* Work task *
For this exercise, write out the full listing that follows exactly and skip its pictures.

-- Opening Marker --

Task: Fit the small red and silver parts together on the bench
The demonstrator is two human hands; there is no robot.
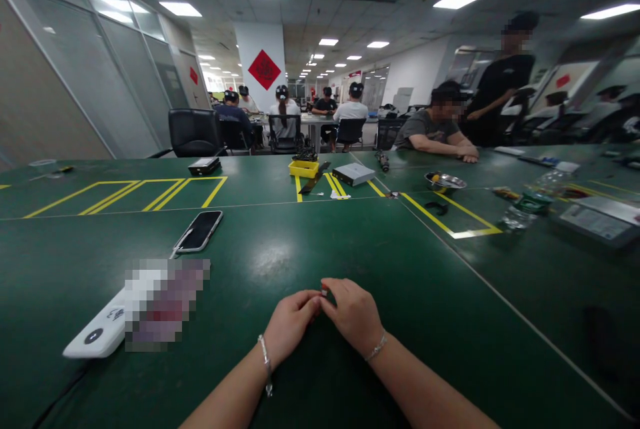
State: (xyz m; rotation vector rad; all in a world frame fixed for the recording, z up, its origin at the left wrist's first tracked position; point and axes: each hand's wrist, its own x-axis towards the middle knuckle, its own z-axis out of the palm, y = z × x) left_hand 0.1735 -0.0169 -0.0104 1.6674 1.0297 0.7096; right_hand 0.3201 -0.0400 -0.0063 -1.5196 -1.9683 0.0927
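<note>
Reddish piece, probably light and stiff, sat pinched in the fingers of the right hand over the green surface; whether the left hand, fingers bunched narrow, gripped it was unclear. Edges seemed safest to hold.

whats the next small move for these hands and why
Probably a slight turn of the small red-and-white object at the fingertips: the right hand seems to pinch it, the left hand meets it there, and the fingers hide most of it.
</note>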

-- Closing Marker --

* Written solution *
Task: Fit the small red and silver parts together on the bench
The demonstrator is two human hands; there is no robot.
State: (xyz m; rotation vector rad; all in a world frame fixed for the recording, z up, its origin at the left wrist's first tracked position; point and axes: each hand's wrist, its own x-axis towards the middle knuckle, its own z-axis out of the palm, y = z × x) left_hand 0.1735 -0.0169 -0.0104 1.6674 1.0297 0.7096; right_hand 0.3201 -0.0400 -0.0063 -1.5196 -1.9683 0.0927
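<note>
Reddish piece, probably light and stiff, sat pinched in the fingers of the right hand over the green surface; whether the left hand, fingers bunched narrow, gripped it was unclear. Edges seemed safest to hold.

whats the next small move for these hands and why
Probably a slight turn of the small red-and-white object at the fingertips: the right hand seems to pinch it, the left hand meets it there, and the fingers hide most of it.
</note>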

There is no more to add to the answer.